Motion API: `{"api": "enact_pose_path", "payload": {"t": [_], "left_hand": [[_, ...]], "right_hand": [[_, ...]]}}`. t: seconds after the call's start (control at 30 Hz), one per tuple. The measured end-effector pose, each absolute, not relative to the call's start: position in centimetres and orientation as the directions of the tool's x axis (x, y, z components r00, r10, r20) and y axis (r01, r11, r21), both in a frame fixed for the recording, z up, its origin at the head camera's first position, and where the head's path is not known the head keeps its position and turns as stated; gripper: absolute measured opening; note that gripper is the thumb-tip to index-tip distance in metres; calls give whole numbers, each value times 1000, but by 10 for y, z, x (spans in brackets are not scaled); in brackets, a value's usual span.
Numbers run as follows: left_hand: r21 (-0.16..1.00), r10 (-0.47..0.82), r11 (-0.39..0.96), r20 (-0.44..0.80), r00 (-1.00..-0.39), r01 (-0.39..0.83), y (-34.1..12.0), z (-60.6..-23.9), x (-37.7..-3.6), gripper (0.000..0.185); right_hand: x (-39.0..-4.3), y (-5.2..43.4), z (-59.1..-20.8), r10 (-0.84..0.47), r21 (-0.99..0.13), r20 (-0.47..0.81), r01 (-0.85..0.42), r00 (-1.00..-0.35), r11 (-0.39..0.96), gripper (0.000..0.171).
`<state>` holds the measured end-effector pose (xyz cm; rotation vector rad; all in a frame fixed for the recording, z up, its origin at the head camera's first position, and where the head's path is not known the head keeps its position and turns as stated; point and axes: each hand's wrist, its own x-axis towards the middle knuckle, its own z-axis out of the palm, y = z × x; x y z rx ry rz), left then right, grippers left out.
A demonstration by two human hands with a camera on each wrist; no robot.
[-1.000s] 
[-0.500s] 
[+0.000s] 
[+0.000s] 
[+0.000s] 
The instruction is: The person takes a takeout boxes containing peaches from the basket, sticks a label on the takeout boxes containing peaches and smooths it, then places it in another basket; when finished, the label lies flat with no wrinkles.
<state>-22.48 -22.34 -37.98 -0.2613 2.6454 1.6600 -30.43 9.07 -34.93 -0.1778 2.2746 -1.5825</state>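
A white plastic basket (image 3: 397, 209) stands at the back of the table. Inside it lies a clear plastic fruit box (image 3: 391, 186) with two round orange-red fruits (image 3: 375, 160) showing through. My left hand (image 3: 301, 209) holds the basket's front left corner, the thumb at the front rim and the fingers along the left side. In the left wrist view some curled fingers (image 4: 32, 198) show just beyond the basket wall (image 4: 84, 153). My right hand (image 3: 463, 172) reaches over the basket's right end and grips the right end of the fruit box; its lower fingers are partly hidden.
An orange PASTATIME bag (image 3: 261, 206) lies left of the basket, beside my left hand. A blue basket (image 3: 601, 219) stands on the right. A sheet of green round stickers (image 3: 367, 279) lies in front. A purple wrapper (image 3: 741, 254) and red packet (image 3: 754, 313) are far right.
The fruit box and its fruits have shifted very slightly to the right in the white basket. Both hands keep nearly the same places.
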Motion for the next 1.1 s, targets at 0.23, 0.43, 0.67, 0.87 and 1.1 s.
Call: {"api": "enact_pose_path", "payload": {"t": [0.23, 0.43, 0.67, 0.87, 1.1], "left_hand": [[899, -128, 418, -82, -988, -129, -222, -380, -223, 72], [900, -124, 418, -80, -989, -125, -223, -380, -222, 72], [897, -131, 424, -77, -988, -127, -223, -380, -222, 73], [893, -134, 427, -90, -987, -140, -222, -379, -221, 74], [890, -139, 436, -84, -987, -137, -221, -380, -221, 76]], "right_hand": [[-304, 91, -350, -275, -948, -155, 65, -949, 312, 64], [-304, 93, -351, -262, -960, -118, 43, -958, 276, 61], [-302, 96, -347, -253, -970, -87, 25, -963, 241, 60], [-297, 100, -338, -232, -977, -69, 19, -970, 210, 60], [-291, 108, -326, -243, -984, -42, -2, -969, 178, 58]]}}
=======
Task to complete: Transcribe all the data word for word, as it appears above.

Problem solution:
Motion API: `{"api": "enact_pose_path", "payload": {"t": [_], "left_hand": [[_, ...]], "right_hand": [[_, ...]]}}`. t: seconds after the call's start (control at 30 Hz), one per tuple. The measured end-effector pose, each absolute, not relative to the call's start: position in centimetres and orientation as the directions of the tool's x axis (x, y, z components r00, r10, r20) and y axis (r01, r11, r21), both in a frame fixed for the recording, z up, its origin at the head camera's first position, and where the head's path is not known the head keeps its position and turns as stated; gripper: absolute measured opening; note that gripper is the thumb-tip to index-tip distance in metres; calls give whole numbers, each value times 1000, but by 10 for y, z, x (spans in brackets are not scaled); in brackets, a value's usual span.
Numbers run as follows: left_hand: r21 (-0.16..1.00), r10 (-0.47..0.82), r11 (-0.39..0.96), r20 (-0.44..0.80), r00 (-1.00..-0.39), r01 (-0.39..0.83), y (-34.1..12.0), z (-60.6..-23.9), x (-37.7..-3.6), gripper (0.000..0.185); right_hand: x (-39.0..-4.3), y (-5.2..43.4), z (-59.1..-20.8), r10 (-0.84..0.47), r21 (-0.99..0.13), r20 (-0.47..0.81), r01 (-0.85..0.42), r00 (-1.00..-0.35), r11 (-0.39..0.96), gripper (0.000..0.171).
`<state>` holds the measured end-effector pose (xyz cm; rotation vector rad; all in a frame fixed for the recording, z up, its origin at the head camera's first position, and where the head's path is not known the head keeps its position and turns as stated; point and axes: each hand's wrist, its own x-axis towards the middle knuckle, its own z-axis out of the palm, y = z × x; x y z rx ry rz), left then right, grippers left out.
A demonstration by two human hands with a camera on each wrist; no robot.
[-1.000s] 
[-0.500s] 
[+0.000s] 
[+0.000s] 
[+0.000s] 
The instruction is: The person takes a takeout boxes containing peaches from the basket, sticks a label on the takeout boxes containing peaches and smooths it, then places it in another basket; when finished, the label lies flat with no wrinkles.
<state>-22.48 -22.34 -37.98 -0.2613 2.6454 1.6600 -30.43 9.07 -34.93 -0.1778 2.2746 -1.5825</state>
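A white plastic basket (image 3: 397, 209) stands at the back of the table. Inside it lies a clear plastic fruit box (image 3: 391, 186) with two round orange-red fruits (image 3: 375, 160) showing through. My left hand (image 3: 301, 209) holds the basket's front left corner, the thumb at the front rim and the fingers along the left side. In the left wrist view some curled fingers (image 4: 32, 198) show just beyond the basket wall (image 4: 84, 153). My right hand (image 3: 463, 172) reaches over the basket's right end and grips the right end of the fruit box; its lower fingers are partly hidden.
An orange PASTATIME bag (image 3: 261, 206) lies left of the basket, beside my left hand. A blue basket (image 3: 601, 219) stands on the right. A sheet of green round stickers (image 3: 367, 279) lies in front. A purple wrapper (image 3: 741, 254) and red packet (image 3: 754, 313) are far right.
The fruit box and its fruits have shifted very slightly to the right in the white basket. Both hands keep nearly the same places.
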Motion for the next 1.1 s, targets at 0.23, 0.43, 0.67, 0.87 and 1.1 s.
Call: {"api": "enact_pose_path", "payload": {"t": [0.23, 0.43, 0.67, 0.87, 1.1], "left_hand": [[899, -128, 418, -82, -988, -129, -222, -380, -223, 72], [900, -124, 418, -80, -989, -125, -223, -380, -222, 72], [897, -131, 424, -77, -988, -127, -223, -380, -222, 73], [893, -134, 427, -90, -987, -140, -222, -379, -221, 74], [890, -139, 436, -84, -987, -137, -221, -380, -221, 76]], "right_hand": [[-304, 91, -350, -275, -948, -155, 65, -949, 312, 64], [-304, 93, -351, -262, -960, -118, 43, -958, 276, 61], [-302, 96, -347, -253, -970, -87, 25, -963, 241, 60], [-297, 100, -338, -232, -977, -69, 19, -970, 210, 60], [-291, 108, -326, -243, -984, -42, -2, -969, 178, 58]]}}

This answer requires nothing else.